Brasil

MPF recomenda que Whatsapp lance Comunidades em 2023 citando aumento de 473% em licenças de armas

O Ministério Público Federal (MPF) fez uma recomendação para que o Whatsapp lance a ferramenta Comunidades no Brasil somente em 2023. A procuradoria citou um risco de violência política após um eventual 2º turno e apontou um aumento de 473% nas licenças de porte de arma, o que acende um alerta para “eventuais manifestações violentas”.

 

Publicado nesta sexta-feira (29), o documento foi elaborado pela Procuradoria Regional dos Direitos do Cidadão do MPF em São Paulo e solicita à Meta, conglomerado detentor do Whatsapp, para que o serviço seja ativado após janeiro de 2023.

 

“A medida tem como objetivo evitar que a atual política de enfrentamento à desinformação da empresa seja alterada ainda neste ano, em um momento no qual notícias falsas sobre o funcionamento das instituições e a integridade do sistema de votação brasileiro podem colocar em risco a estabilidade democrática do país”, explicou o MPF, em nota.

 

O WhatsApp Comunidades é um recurso que permitirá que grupos da plataforma sejam integrados em espaços de interesse comum.
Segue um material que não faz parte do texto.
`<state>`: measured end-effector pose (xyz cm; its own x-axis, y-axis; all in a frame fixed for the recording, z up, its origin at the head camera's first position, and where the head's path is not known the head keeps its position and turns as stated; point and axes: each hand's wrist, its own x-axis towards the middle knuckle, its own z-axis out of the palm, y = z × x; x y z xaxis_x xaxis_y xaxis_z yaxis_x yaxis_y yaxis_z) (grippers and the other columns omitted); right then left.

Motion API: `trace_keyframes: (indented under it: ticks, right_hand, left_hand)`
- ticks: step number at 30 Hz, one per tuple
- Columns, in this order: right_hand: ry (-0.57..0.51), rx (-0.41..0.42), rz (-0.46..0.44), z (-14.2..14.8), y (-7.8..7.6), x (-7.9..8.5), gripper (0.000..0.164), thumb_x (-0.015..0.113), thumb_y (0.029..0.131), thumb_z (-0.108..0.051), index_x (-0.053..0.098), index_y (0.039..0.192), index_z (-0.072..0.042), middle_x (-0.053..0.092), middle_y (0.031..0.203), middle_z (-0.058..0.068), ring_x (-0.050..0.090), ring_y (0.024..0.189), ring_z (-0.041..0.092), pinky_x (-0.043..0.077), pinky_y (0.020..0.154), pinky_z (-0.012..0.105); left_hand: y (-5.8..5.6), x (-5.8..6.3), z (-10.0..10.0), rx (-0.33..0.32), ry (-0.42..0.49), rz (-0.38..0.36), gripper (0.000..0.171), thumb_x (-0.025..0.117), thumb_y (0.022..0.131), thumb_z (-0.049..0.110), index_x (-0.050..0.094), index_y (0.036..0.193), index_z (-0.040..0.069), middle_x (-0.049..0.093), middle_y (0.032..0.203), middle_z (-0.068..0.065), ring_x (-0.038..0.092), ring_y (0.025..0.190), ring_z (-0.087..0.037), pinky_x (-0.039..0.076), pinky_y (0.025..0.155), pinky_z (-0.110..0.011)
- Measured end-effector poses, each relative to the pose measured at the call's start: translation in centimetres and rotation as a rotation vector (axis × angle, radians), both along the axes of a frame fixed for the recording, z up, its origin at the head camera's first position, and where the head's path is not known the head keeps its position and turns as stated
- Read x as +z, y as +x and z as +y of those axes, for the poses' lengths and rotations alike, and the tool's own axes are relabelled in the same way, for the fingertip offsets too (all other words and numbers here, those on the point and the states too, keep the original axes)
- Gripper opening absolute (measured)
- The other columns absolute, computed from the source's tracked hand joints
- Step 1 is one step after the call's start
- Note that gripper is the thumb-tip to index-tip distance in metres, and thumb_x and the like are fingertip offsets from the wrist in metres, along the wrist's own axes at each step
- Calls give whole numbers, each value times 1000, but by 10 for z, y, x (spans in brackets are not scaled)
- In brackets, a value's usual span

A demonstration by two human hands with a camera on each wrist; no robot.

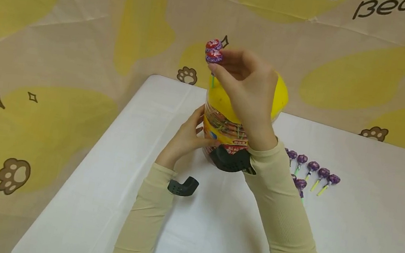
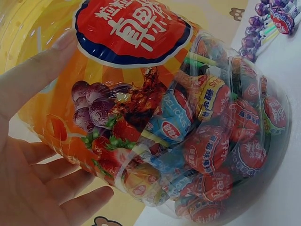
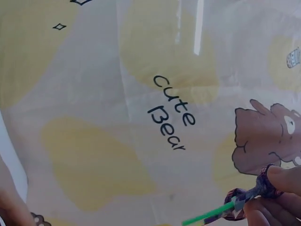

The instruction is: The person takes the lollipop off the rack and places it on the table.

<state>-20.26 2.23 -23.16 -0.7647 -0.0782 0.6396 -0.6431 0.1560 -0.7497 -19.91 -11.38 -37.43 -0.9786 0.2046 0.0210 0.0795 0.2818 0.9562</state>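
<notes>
My right hand (image 1: 251, 86) pinches two lollipops (image 1: 213, 55) in red and purple wrappers by the thumb and fingertips, above the jar. In the right wrist view a green stick (image 3: 209, 214) points down and left from the wrapped lollipops (image 3: 268, 181). The big clear plastic candy jar (image 1: 222, 125) has a yellow top and a fruit-printed label. My left hand (image 1: 187, 139) holds its left side, with the thumb across the label (image 2: 134, 33) in the left wrist view. Wrapped lollipops (image 2: 207, 148) in several colours fill the lower jar. My right hand and forearm hide part of the jar.
To the right of the jar, several purple-wrapped lollipops (image 1: 313, 166) lie in rows on the white table (image 1: 366, 236). A printed cloth backdrop (image 1: 202, 14) rises behind the table. Each wrist wears a dark curved mount (image 1: 183, 186).
</notes>
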Motion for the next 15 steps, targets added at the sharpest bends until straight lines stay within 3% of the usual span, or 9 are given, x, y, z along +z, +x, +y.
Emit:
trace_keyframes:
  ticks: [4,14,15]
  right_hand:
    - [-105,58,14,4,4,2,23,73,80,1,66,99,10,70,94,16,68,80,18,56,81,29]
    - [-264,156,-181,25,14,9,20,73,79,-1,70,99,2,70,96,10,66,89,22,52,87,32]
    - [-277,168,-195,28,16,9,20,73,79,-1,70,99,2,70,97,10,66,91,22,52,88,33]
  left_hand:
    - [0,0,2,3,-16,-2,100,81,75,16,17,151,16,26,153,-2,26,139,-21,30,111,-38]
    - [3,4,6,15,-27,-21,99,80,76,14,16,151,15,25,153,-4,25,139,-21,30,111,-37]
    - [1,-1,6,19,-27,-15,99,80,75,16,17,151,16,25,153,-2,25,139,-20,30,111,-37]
Com elas, será possível reunir diferentes grupos que tenham relação entre si — pais, alunos e a administração de uma escola, por exemplo.

 

O que preocupa os procuradores, no entanto, é que usuários no papel de administradores destas Comunidades poderão disparar mensagens em massa para os integrantes dos grupos, que podem chegar a, pelo menos, 2.560 pessoas de uma só vez.

 

A precaução do MPF é válida: um relatório das empresas We Are Social e Hootsuite, de abril de 2022, aponta que o Whatsapp é a rede social mais usada no Brasil, com 165 milhões de usuários ativos.

 

Segundo os procuradores, o Whatsapp está instalado em 99% dos smartphones brasileiros.

 

“Tal recurso, a depender de como será usado após ser implementado, poderá aumentar a capacidade de as pessoas viralizarem conteúdos [falsos] por meio do aplicativo”, aponta a procuradoria.

 

A recomendação argumenta que é “essencial conter, tanto quanto possível, fluxos desinformativos sobre as instituições e os processos democráticos que se desenvolverão neste segundo semestre, inclusive nos meses que sucedem os dois turnos das eleições, a fim de preservar a confiabilidade das instituições e segurança do processo democrático do país, independentemente de quais forem os resultados que, ao cabo, advirão das urnas”.

 

Em seguida, o MPF aponta a preocupação com a violência política — no começo deste mês, o guarda municipal e dirigente do PT Marcelo Arruda foi assassinado a tiros pelo policial penal Jorge Guaranho, apoiador de Jair Bolsonaro (PL), quando comemorava seu aniversário de 50 anos em uma festa privada com temática do ex-presidente Luiz Inácio Lula da Silva (PT).

 

“O número de licenças para porte de armas, no Brasil, cresceu 473,6% nos últimos anos, subindo de 117.467 para 673.818 registros […] Hoje, um terço das armas que constam do Sistema Nacional de Armas [Sisnarm] estão com a documentação pertinente vencida, fora do controle, portanto, da Polícia Federal, tudo a inspirar preocupação fundada com o que pode ocorrer no contexto de eventuais manifestações violentas que possam eclodir no país”, alerta o órgão.